Ordre logique et ordre historique.
… Le procès de connaissance, avons-nous dit, est la reproduction, dans les conditions spécifiques de la pensée, de procès de la nature et de la pratique. En soulignant …ce que tous ces procès ont de commun, ne réduit-on pas l'évocation de ces "conditions spécifiques de la pensée" à une simple clause de style, n'efface-t-on pas la différence affirmée par Marx entre le concret réel et le concret pensé? Sinon, en quoi consiste leur différence spécifique? Pour répondre à cette question, il faut examiner de plus près les rapports entre l'ordre logique des concepts dans l'exposé et l'ordre historique des choses dans leur développement. Non seulement il n'y a pas coïncidence pure et simple entre ces deux ordres, mais à certains égards ils sont à l'opposé l'un de l'autre. (Cf. Cap., III, 1, 223 et 322; HI, 3, 196 et 207-8) D'abord parce que, à la différence de l'ordre historique des choses, qui va sans cesse d'un tout concret à un autre tout concret, l'ordre logique des concepts se dédouble en deux mouvements de la pensée; celui qui va du concret à ses déterminations abstraites, à travers la méthode d'investigation de la connaissance, et celui qui revient des déterminations abstraites au concret, à travers la méthode d'exposition de ses résultats. Or dans le premier mouvement la pensée, qui doit détecter derrière les choses et leur représentation d'entendement les rapports et procès essentiels, refait à l'envers le mouvement réel. «La réflexion sur les formes de la vie sociale et, par conséquent, leur analyse scientifique, suit une route complètement opposée au mouvement réel. Elle commence, après coup, avec des données déjà tout établies, avec les résultats du développement. » (E.Ph., 139; Cap., l, l, 87) Par exemple, partant des fluctuations des prix des marchandises, observables empiriquement sur le marché, elle remonte au rapport de valeur, de travail, qui leur est sous-jacent, et qui, dans le développement réel des échanges, a précédé le passage à ses formes monétaires.

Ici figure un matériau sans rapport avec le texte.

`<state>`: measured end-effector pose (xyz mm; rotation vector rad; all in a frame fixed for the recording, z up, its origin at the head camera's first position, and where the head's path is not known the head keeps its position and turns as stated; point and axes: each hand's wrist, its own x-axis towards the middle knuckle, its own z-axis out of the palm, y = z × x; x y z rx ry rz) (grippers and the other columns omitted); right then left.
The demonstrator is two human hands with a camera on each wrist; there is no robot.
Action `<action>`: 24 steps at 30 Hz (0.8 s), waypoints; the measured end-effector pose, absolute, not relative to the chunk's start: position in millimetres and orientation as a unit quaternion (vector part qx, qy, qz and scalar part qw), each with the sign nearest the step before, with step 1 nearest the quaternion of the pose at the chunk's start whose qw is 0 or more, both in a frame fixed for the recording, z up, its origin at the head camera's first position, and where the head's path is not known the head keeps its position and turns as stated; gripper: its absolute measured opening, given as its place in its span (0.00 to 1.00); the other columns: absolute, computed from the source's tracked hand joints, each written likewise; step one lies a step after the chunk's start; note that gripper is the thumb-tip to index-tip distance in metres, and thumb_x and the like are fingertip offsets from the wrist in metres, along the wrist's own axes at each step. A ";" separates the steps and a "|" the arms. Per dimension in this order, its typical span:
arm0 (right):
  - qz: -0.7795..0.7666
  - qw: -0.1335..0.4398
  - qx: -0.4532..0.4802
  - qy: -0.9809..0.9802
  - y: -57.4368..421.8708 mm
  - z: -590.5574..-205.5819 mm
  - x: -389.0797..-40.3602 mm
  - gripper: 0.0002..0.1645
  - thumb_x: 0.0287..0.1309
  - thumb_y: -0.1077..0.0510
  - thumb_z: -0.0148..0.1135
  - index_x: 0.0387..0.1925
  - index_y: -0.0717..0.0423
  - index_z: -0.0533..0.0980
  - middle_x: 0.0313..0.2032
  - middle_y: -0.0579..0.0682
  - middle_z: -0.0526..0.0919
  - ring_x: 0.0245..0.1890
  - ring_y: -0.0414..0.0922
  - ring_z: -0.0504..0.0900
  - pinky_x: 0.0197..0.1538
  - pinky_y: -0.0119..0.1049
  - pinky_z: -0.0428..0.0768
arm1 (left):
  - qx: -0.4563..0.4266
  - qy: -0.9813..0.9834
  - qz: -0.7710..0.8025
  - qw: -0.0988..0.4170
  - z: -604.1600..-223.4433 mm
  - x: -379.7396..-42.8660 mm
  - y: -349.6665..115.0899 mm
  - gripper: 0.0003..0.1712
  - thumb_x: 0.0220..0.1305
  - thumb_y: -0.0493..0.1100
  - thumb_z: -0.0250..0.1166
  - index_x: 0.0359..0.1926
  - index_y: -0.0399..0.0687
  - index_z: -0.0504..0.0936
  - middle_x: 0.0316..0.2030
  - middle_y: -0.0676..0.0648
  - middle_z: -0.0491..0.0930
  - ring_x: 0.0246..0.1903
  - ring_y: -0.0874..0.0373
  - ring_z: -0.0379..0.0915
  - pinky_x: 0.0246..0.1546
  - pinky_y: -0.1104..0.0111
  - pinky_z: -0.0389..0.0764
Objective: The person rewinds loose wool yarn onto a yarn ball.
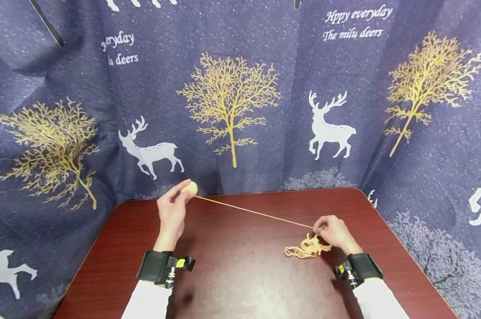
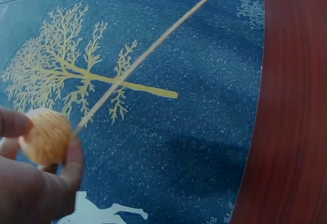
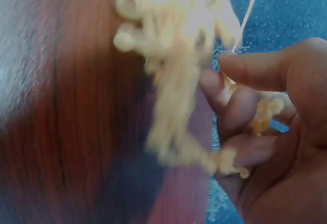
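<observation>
A small ball of yellow yarn (image 1: 191, 189) is gripped by the fingers of my left hand (image 1: 172, 215), raised over the table's far left part. In the left wrist view the wound ball (image 2: 48, 137) sits between thumb and fingers. From it a taut strand (image 1: 252, 210) slants down to my right hand (image 1: 334, 231), which pinches it between thumb and forefinger. A loose tangle of the same yarn (image 1: 307, 248) hangs below and beside the right hand. The right wrist view shows this tangle (image 3: 176, 66) blurred, with some yarn caught among the curled fingers.
The reddish-brown wooden table (image 1: 232, 270) has rounded far corners. Behind it and at both sides hangs a dark blue curtain (image 1: 260, 146) printed with deer and trees. Each wrist wears a black strap (image 1: 155, 267) with a small camera.
</observation>
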<state>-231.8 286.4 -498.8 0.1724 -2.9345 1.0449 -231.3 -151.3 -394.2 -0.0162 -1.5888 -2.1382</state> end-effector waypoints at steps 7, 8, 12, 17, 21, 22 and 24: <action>0.279 -0.012 0.098 -0.955 257.6 -489.6 -232.2 0.06 0.54 0.59 0.72 0.26 0.51 0.82 0.25 0.43 0.82 0.27 0.42 0.77 0.33 0.42 0.78 | -0.062 -0.654 -0.730 0.186 -394.3 -225.1 -139.0 0.23 0.59 0.23 0.67 0.57 0.29 0.81 0.53 0.36 0.82 0.42 0.61 0.83 0.45 0.73 0.83; 0.274 -0.017 0.108 -0.955 252.0 -488.4 -232.6 0.05 0.53 0.59 0.72 0.27 0.52 0.82 0.26 0.44 0.83 0.27 0.43 0.78 0.34 0.42 0.78 | -0.076 -0.666 -0.720 0.181 -394.1 -224.9 -136.6 0.24 0.59 0.23 0.67 0.58 0.30 0.81 0.55 0.34 0.81 0.43 0.61 0.82 0.45 0.73 0.83; 0.272 -0.032 0.132 -0.953 231.2 -484.0 -232.0 0.07 0.53 0.61 0.72 0.35 0.56 0.82 0.33 0.48 0.86 0.34 0.46 0.83 0.39 0.46 0.82 | -0.110 -0.714 -0.672 0.165 -391.2 -221.8 -127.3 0.26 0.61 0.26 0.69 0.60 0.36 0.80 0.57 0.34 0.79 0.45 0.59 0.82 0.44 0.74 0.82; 0.357 -0.009 0.191 -0.914 197.2 -476.3 -230.6 0.20 0.54 0.66 0.69 0.51 0.58 0.80 0.49 0.56 0.85 0.50 0.56 0.82 0.54 0.56 0.80 | -0.133 -0.726 -0.659 0.148 -385.2 -214.9 -116.5 0.26 0.59 0.26 0.70 0.59 0.37 0.79 0.54 0.37 0.81 0.43 0.56 0.81 0.40 0.73 0.82; 0.485 0.006 0.268 -0.832 157.6 -465.3 -230.7 0.22 0.59 0.66 0.69 0.55 0.59 0.78 0.53 0.56 0.83 0.57 0.60 0.79 0.62 0.59 0.75 | -0.137 -0.682 -0.709 0.119 -382.2 -212.1 -105.9 0.24 0.58 0.24 0.69 0.56 0.30 0.78 0.52 0.36 0.82 0.44 0.57 0.82 0.43 0.71 0.84; 0.517 0.005 0.282 -0.808 147.0 -461.6 -230.1 0.22 0.60 0.65 0.69 0.56 0.61 0.78 0.54 0.57 0.83 0.57 0.60 0.79 0.62 0.58 0.75 | -0.131 -0.666 -0.727 0.109 -381.9 -211.8 -103.1 0.24 0.58 0.23 0.69 0.56 0.28 0.78 0.51 0.36 0.82 0.44 0.57 0.82 0.44 0.70 0.84; 0.573 0.002 0.305 -0.761 127.4 -455.4 -228.5 0.21 0.61 0.65 0.69 0.55 0.65 0.77 0.53 0.59 0.84 0.56 0.61 0.80 0.62 0.54 0.77 | -0.114 -0.626 -0.767 0.083 -382.1 -212.1 -98.5 0.23 0.60 0.23 0.66 0.58 0.26 0.76 0.48 0.38 0.83 0.44 0.57 0.83 0.47 0.66 0.85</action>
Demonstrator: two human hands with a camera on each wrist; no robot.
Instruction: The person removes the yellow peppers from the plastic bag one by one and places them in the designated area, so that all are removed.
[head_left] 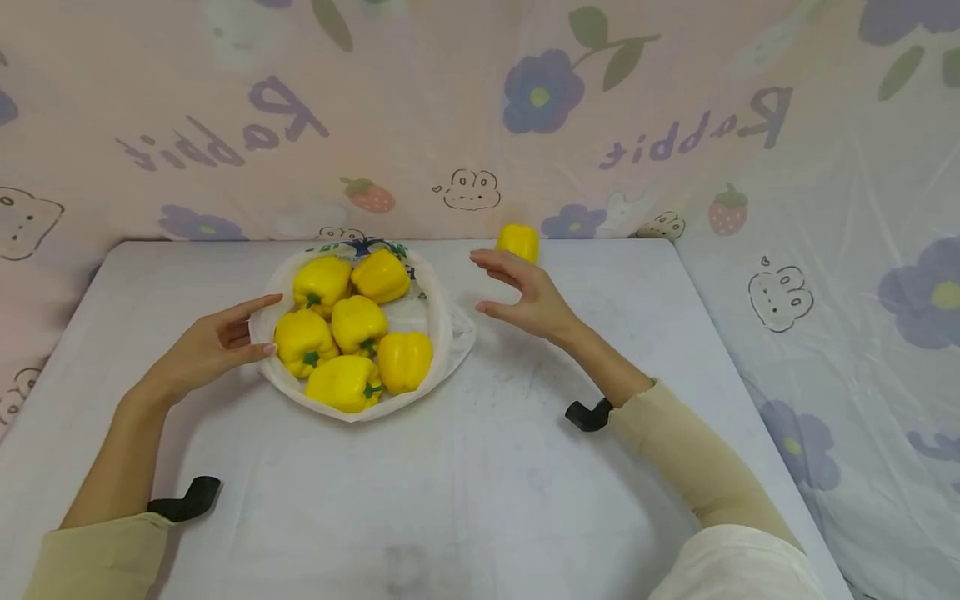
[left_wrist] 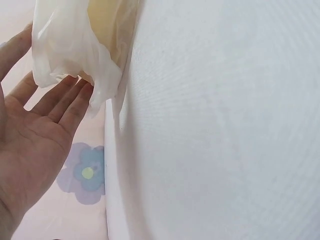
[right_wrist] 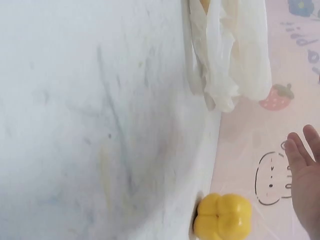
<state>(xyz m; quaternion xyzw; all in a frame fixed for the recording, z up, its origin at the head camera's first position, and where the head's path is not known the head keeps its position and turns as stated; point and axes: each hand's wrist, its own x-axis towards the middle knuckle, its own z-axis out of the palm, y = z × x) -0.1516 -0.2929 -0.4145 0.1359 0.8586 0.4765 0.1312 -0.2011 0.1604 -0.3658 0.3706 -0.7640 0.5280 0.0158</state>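
Observation:
A white plastic bag (head_left: pixel 450 321) stands with its mouth spread wide and several yellow bell peppers (head_left: pixel 358 325) inside, some with green stems showing. My left hand (head_left: pixel 213 346) is at the bag's left rim, thumb and fingers apart. In the left wrist view the fingers (left_wrist: pixel 65 97) of that hand reach the bag's side (left_wrist: pixel 65 45), fairly straight. Right of the bag, my right hand (head_left: pixel 528 296) is held with its fingers spread and nothing in them. Just beyond it sits a single yellow bell pepper (head_left: pixel 519 242), partly covered by the hand in the head view.
Everything stands on a white-covered table (head_left: pixel 450 500) with faint marks on its surface. A printed curtain (head_left: pixel 420 108) with flowers and rabbits hangs behind the back edge and along the right side. Black curved pieces (head_left: pixel 197 498) stick out by both forearms.

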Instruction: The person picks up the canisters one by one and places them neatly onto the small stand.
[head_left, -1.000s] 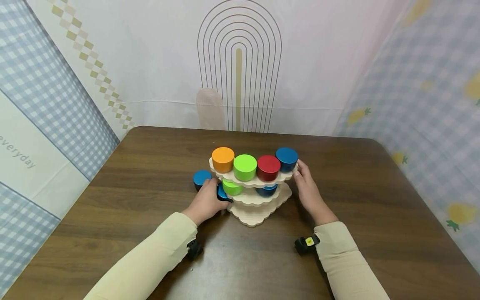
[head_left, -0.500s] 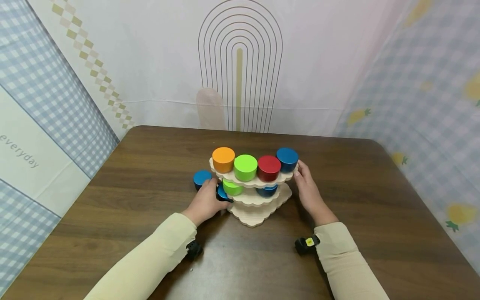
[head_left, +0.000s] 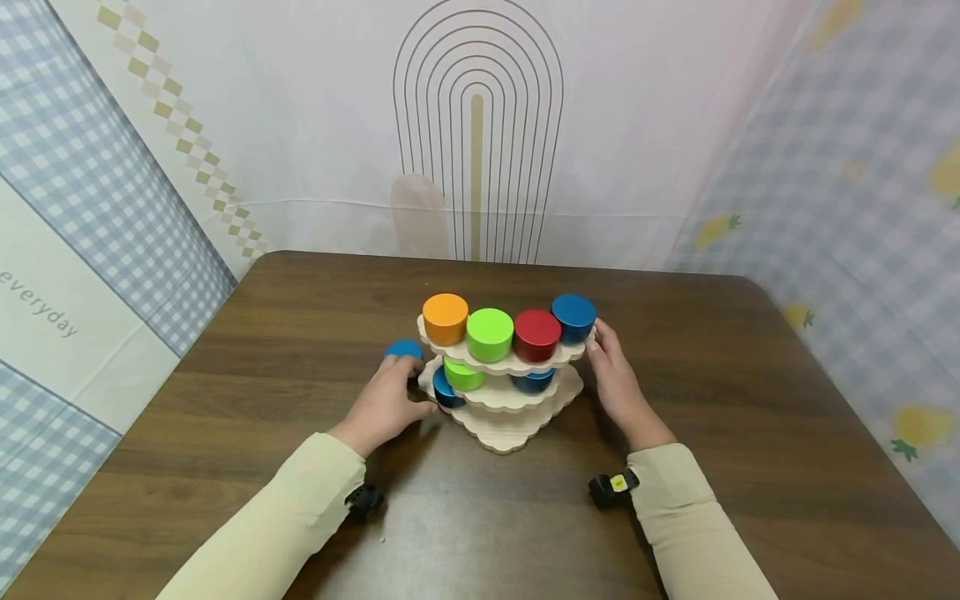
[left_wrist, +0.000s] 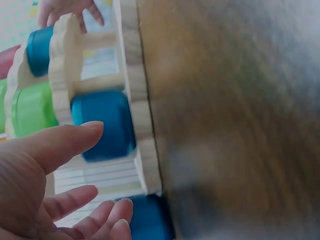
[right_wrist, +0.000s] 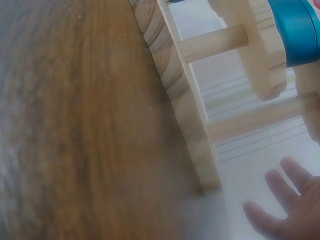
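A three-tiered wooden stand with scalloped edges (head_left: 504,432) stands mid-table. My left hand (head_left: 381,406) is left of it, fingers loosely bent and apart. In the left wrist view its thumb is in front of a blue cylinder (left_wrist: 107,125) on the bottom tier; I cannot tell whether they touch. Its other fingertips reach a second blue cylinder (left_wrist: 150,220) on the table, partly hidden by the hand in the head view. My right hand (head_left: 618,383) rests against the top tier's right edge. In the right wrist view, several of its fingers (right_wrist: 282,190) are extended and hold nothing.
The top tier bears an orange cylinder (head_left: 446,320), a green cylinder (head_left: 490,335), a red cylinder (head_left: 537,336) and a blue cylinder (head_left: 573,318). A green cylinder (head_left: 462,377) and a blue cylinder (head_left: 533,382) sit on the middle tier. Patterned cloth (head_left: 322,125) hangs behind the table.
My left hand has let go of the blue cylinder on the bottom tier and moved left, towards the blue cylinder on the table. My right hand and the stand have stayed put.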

De plus, lorsque la pensée tente en sens inverse de reproduire mentalement le concret à partir de l'abstrait, elle ne retrouve pas pour autant le mouvement historique réel, dans la mesure où « l'abstraction la plus simple, que l'économie politique moderne place au premier rang » - comme la valeur, le travail en général - «n'apparaît pourtant sous cette forme abstraite comme vérité pratique qu'en tant que catégorie de la société la plus moderne ». (E.Ph., 108 ; C.e., 170) Le point de départ de l'exposé logique est donc en fait non un point de départ réel mais un point d'arrivée historique. De plus encore, la cohérence logique de l'exposé implique que les catégories, par exemple économiques, soient présentées non pas «dans l'ordre où elles ont été historiquement déterminantes », mais au contraire selon l'ordre des « relations qui existent entre elles dans la société bourgeoise moderne, et il est précisément à l'inverse de ce qui semble être leur ordre naturel ou correspondre à leur ordre de succession au cours de l'évolution historique ». (E.Ph., 112; C.C., 173) Ainsi, dans l'histoire économique réelle, le capital commercial a précédé le capital industriel, mais dans l'exposé logique c'est l'analyse du second, forme plus développée et devenue dominante, qui fournit la clef pour comprendre le premier.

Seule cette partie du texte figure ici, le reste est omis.